= WHAT YOU SHOULD DO =
Copy only what lies from the line containing "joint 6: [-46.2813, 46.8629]" through the line containing "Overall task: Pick" in the entries below, keeping both end lines exact and dropping every picture.

(Records from a data source)
####

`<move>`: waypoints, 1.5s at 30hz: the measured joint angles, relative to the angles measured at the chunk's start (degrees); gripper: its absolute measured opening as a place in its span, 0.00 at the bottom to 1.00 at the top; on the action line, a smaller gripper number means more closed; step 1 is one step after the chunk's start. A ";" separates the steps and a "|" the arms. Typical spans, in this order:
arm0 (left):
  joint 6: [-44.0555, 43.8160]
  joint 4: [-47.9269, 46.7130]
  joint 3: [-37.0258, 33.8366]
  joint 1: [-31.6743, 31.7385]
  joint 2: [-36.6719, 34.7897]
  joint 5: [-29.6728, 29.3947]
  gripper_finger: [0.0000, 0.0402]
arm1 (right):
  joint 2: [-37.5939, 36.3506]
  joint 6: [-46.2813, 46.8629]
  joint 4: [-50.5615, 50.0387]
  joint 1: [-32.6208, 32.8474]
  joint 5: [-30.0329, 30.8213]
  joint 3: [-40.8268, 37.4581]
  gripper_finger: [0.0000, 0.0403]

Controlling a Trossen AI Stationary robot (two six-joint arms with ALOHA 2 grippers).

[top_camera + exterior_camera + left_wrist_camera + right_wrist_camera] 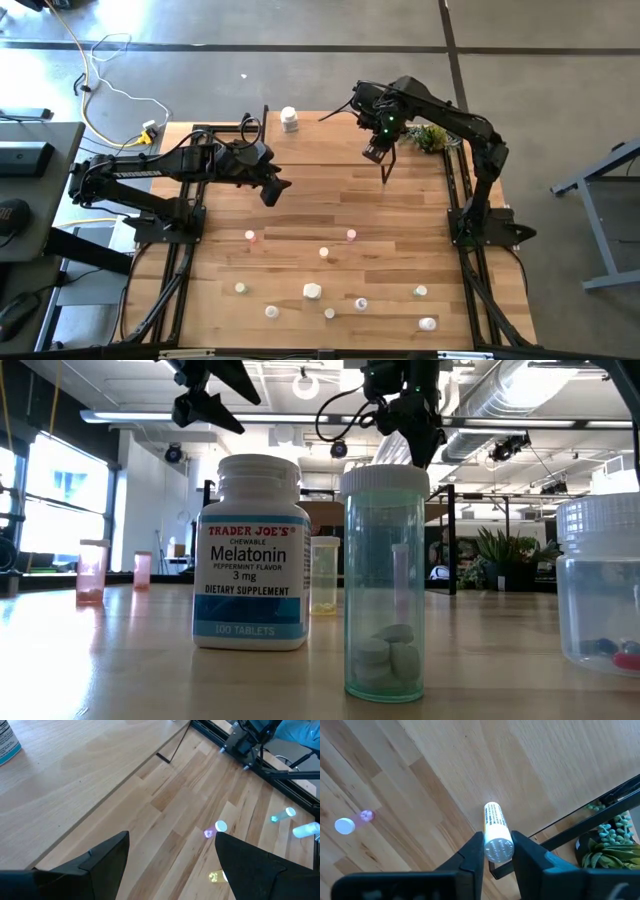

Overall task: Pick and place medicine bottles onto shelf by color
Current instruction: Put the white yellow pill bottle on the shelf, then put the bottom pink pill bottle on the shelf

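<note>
High view: right end effector [378,152] hangs over the far right part of the shelf [330,150], clamped on a small bottle that is too small to make out from here. Left end effector [272,188] sits over the shelf's left-centre, fingers spread wide, nothing in them. A white bottle [289,119] stands at the shelf's far edge. The other medicine bottles [313,291] are scattered across the near half of the table [220,310]: two pink-tinted ones [351,236] mid-table, the others nearer, a green-tinted one [420,292] at right. A plant [430,137] sits at the far right corner.

Low view: Melatonin bottle [251,550] and a clear green vial [385,582] with tablets stand close in front. Part of a clear jar [601,585] shows at the right edge. Two pink vials [91,571] stand far left, a yellowish vial [324,574] behind centre. Both end effectors hang above at the top of the picture.

Left wrist view: the dark fingers [95,865] are wide apart and empty, above the shelf board's edge. Beyond are a pink-lit vial [218,827] and blue-lit ones [288,813] on the table.

Right wrist view: the fingers [470,852] pinch a white-capped vial with a yellow label [496,832]. It is held above the shelf board near its right edge. A pink vial [350,822] sits on the table farther off.
</note>
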 joint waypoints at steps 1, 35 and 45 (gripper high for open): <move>0.00 0.00 0.00 0.00 0.00 0.00 0.71 | 0.00 -0.02 0.00 0.00 0.21 0.00 0.20; 1.01 -7.76 0.00 -0.38 -1.51 0.42 0.71 | -0.04 -2.80 0.03 0.02 3.08 16.45 0.31; -0.29 -17.94 0.02 -13.05 -2.57 -0.59 0.71 | -0.04 -5.08 0.02 0.02 2.91 22.56 0.31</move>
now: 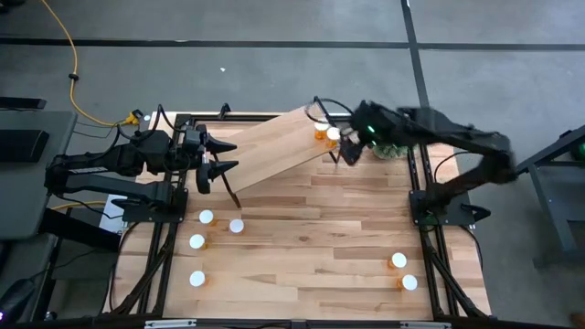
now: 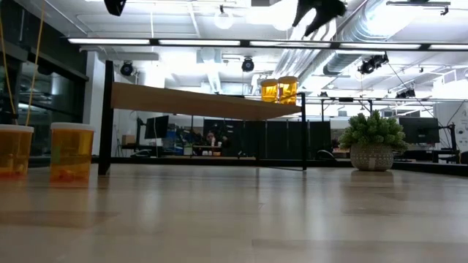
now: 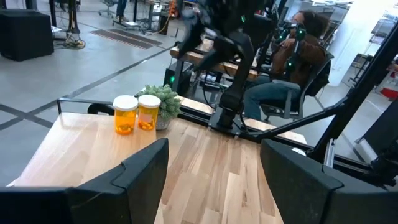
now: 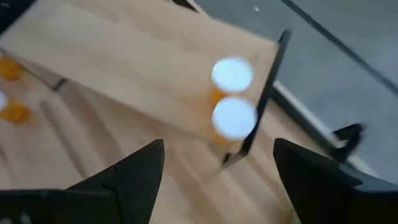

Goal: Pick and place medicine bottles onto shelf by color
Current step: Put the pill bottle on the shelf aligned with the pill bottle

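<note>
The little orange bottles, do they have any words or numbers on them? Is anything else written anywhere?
No writing can be read in any view.
The two medicine bottles on the shelf: no label shows, only orange sides and white caps.
The bottles on the table: seen from above as white caps, no print visible.
The potted plant: no writing on its pot.
The right gripper, open above the shelf, and the left gripper, open at the shelf's other end: no markings visible.

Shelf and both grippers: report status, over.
Left gripper open, empty, waiting at shelf's left end. Right gripper open above two bottles standing on shelf's right end. Six bottles remain on table. Nothing obstructing.
</note>
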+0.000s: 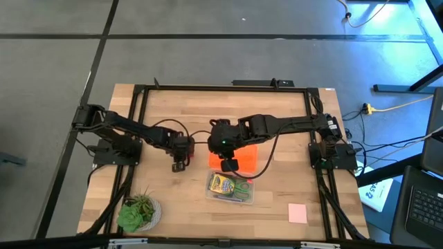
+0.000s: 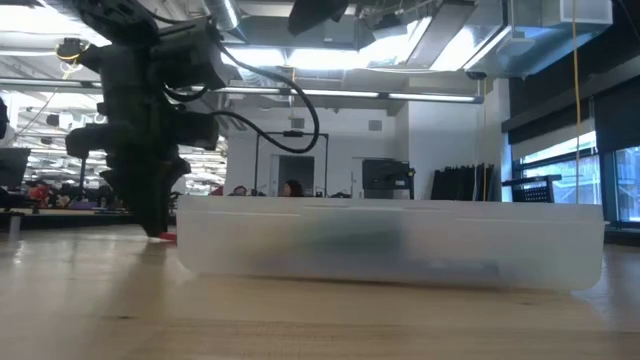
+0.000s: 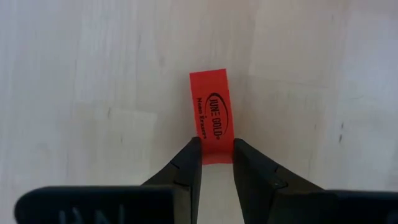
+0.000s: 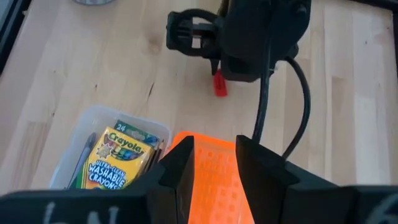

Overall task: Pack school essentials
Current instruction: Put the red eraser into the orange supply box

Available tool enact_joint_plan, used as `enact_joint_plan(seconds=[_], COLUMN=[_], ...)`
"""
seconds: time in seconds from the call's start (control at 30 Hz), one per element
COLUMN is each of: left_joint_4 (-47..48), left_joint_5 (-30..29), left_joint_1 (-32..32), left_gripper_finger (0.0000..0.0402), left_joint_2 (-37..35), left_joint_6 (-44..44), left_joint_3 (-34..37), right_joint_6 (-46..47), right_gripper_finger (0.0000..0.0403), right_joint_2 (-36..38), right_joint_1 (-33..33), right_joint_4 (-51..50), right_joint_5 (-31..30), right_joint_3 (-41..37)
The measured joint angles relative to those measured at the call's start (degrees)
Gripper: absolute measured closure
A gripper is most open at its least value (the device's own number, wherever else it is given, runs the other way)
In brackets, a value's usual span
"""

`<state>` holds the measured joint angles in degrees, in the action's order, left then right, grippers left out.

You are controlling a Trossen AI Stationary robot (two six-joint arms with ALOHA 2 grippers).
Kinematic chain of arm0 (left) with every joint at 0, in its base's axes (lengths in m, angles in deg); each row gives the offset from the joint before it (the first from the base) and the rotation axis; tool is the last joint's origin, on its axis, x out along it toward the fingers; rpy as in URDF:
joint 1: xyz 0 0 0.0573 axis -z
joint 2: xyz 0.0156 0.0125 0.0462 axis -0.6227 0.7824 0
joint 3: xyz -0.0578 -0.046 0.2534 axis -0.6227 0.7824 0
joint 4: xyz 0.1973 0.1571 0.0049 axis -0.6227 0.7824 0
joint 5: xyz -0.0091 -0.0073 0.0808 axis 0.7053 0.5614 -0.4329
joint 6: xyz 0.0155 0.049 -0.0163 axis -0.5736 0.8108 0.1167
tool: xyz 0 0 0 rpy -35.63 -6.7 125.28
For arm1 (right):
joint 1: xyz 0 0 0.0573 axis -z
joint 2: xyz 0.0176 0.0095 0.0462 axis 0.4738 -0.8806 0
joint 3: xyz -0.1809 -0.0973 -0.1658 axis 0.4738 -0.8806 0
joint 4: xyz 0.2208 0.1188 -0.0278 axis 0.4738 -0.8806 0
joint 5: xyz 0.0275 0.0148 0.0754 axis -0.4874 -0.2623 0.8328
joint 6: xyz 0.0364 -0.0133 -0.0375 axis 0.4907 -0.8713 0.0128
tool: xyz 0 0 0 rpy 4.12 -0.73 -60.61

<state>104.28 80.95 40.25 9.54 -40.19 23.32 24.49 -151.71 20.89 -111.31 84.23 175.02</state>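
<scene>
My left gripper [image 1: 180, 163] is left of the table's middle, pointing steeply down, shut on a small red eraser [image 3: 211, 112]. My right gripper [image 1: 229, 164] hangs over the middle of the table, shut on an orange lid [image 1: 243, 156]. In front of it stands a clear plastic case [image 1: 230, 189] on its flat bottom. Inside the case lie a yellow-green crayon box [image 4: 117, 157] and green-handled scissors [image 1: 242, 187]. A pink note pad [image 1: 297, 213] lies flat near the front right corner. My left gripper pinches the eraser's near end [image 3: 216, 155] between its two fingertips [image 3: 190, 160], coming from above. The eraser sticks out below the fingers, lengthwise in line with them. I cannot tell whether its lower end [image 2: 167, 238] touches the table. My right gripper has one edge of the orange lid [image 4: 214, 163] between its two fingers [image 4: 179, 167], slanting down from the table's right. The lid reaches forward and down from the fingers, held above the table beside the case's far side.
A small green potted plant [image 1: 138, 211] stands at the front left corner. A black frame [image 1: 221, 87] runs along the far, left and right edges of the table. Bare wood lies between the left gripper and the case, and right of the case.
</scene>
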Motion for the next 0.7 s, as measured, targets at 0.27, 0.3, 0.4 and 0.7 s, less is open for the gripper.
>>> enact_joint_plan(seconds=[0.27, 0.3, 0.4, 0.7], left_joint_4=[0.1, 0.1, 0.1, 0.0], left_joint_5=[-0.5, -0.5, -0.7, -0.8], left_joint_1=[-0.1, -0.1, -0.1, -0.2], left_gripper_finger=[0.0333, 0.0333, 0.0333, 0.0332], left_joint_2=[-0.1, -0.1, -0.1, -0.1], left_joint_6=[-0.2, -0.2, -0.2, -0.2], left_joint_3=[0.0, 0.0, -0.1, -0.1], right_joint_6=[0.0, 0.0, 0.0, 0.0], right_gripper_finger=[0.0283, 0.0283, 0.0283, 0.0283], right_joint_2=[0.0, 0.0, 0.0, 0.0], right_joint_1=[0.0, 0.0, 0.0, 0.0], right_joint_4=[1.3, 1.3, 1.3, 1.3], right_joint_5=[0.0, 0.0, 0.0, 0.0], right_joint_3=[0.0, 0.0, 0.0, 0.0])
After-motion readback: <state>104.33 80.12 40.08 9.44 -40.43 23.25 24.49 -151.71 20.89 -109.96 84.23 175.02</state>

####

= SOLUTION TO THIS PROBLEM =
  joint 6: [-46.2813, 46.8629]
  joint 4: [-50.5615, 50.0387]
  joint 1: [-32.6208, 32.8474]
  joint 5: [-30.0329, 30.8213]
  joint 3: [-40.8268, 37.4581]
  gripper_finger: [0.0000, 0.0403]

Controlling a Trossen AI Stationary robot (two six-joint arms with ALOHA 2 grippers).

[top_camera + exterior_camera + left_wrist_camera + right_wrist_camera] 

Overall task: Pick and place medicine bottles onto shelf by color

Work on this exercise has concluded.